I keep meaning to stock up on those and never do. After I press "send" I'm adding that to my master "next actions" list.

Thanks for the reminder.

Regards,

Glenn

Mark's picture

Good thought, Chuck.

As well, I encourage everyone to have some nice stationary made with your name on it. No company information, no address, just your name. As a manager, you can probably afford it.

I particularly like the non-folding cards - that way, you can either put them in envelopes, or just clip them to something, or just leave them on someone's desk.

Short, handwritten notes... they're SAFFRON!!!

Mar

Mark's picture

The best thank you note I ever got was from a Brit: (Tony Blair!)

Handwritten notes are not any more common among Yanks than Brits or Aussies or the French or Italians or Germans. Many Americans have never seen them, or only rarely. That makes them all the more valuable.

In getting and writing thousands, I've never once heard even a whiff of negativity. In fact, just the opposite. Try it and draw your own conclusions.

(IT people are the WORST at it, by the way.)

Mark

wendii's picture

Oh My! So now when I say,... Mark says (which happens about 3 times a week) and they say who's Mark and the reply now goes .. he's this GREAT guy.. blah blah blah TONY BLAIR blah blah, check out Manager-Tools.com!

Mark, how did you get to be so cool!

Wendii

PS.. I think it's an aristo thing to do thank you cards - Diana did too.

Mark's picture

Wendii-

I stumbled into it, kicking and screaming, rest assured. :wink:

It IS an aristo thing, though it's not a toff thing, in my opinion. It's popular in many circles to deride the culture of old wealth, while celebrating (gauchely, in my opinion) the habits of modern wealth. Nevertheless, simply because it is an aristo habit doesn't make it worthy of derision. ( I kinow you weren't saying it was, but there ares some Yanks who might have drawn the inference in error.)

There was a time when aristocracy could be counted on for raising their children well. It's less true today, but the civil behaviors that high society
engaged in are available to all.

It is simply an elegant way to express genuine appreciation, and the beauty of it is that it can last forever. I love my latest cell phone (Treo), but I've had 20 different types over the years, surely. I have cards written to me (some framed) from 20 years ago.

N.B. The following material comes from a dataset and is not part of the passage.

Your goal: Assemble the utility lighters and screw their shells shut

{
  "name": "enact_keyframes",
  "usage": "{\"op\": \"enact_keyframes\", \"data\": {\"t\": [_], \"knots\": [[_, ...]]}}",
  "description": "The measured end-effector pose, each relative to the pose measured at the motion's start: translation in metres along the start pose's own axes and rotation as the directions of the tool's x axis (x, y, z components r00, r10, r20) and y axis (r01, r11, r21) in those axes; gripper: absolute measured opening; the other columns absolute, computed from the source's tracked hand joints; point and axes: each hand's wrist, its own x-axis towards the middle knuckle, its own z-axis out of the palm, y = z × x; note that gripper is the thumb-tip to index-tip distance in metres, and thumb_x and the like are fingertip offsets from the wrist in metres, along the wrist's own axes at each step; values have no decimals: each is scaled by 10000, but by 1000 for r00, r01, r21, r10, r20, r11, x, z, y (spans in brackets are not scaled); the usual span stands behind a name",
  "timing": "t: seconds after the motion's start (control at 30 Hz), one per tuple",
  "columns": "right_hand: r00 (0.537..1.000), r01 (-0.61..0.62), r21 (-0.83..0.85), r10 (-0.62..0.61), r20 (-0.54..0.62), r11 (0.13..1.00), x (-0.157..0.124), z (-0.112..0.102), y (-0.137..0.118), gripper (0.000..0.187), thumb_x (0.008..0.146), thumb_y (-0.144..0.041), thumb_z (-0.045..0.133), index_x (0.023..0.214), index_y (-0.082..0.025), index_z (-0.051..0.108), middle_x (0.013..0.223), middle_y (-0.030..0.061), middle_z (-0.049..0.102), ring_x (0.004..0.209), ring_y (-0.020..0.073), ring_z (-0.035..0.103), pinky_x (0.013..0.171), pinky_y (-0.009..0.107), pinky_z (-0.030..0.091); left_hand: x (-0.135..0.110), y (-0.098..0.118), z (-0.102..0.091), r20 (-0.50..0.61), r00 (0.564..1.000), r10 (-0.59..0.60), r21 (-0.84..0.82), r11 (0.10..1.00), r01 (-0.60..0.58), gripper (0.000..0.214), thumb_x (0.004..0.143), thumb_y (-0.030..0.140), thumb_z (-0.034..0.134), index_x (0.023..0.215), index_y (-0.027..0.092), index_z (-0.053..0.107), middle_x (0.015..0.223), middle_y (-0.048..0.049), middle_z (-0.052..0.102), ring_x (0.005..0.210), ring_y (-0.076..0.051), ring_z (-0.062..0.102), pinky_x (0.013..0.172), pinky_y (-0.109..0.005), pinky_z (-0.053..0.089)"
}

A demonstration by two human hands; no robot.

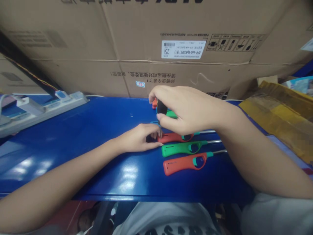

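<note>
Left hand [138,139] pinches red lighter [172,137] at its left end, axis left-right across desk [97,130]; right hand [188,111] just above grips black-ended lighter [161,107].

lighter rods [216,141] — ends behind forearm [244,156], label [183,49] illegible

A glossy blue worktop [73,156] spans the scene and shows bright reflections near its near-left edge. Along its far side stand large cardboard boxes [110,32] that fill the background. One of them bears a white barcode label [183,49], a row of handling symbols [234,42] to the label's right, and printed lines that read upside down. Lower down sits a small blue-edged sticker [140,84]. At the far left a white power strip [61,102] lies on the worktop with a white plug [26,104] seated in it, and a dark bar [22,58] slants behind it. At the right lies crumpled yellow-brown packaging [281,114].
</note>
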Motion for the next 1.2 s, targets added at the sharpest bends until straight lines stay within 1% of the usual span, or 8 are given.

And with a fountain pen... sublime!

Mark

Dani Martin's picture

As a Yankee (as in above in the M-D line) by birth and Southerner by choice, the hand-written thank you note on personalized stationary (embossed, thank you very much) is a part of daily life in the South.

After marrying a true Southern gentleman last year who gave me embossed notecards as a wedding gift, I have used nearly 500 of them already!

GlennR's picture

>>(IT people are the WORST at it, by the way.) <<

That's because there are no keyboards or voice-activated software involved :lol:

GlennR's picture

For those of you who have no experience in writing thank you notes, this 1:09 minute video from Allbusiness.com may be helpful.

http://www.allbusiness.com/sales/customer-service/3475925-1.html

(Full disclosure: I write a blog for them, but I'm posting this URL because I believe it adds to the dialogue here.)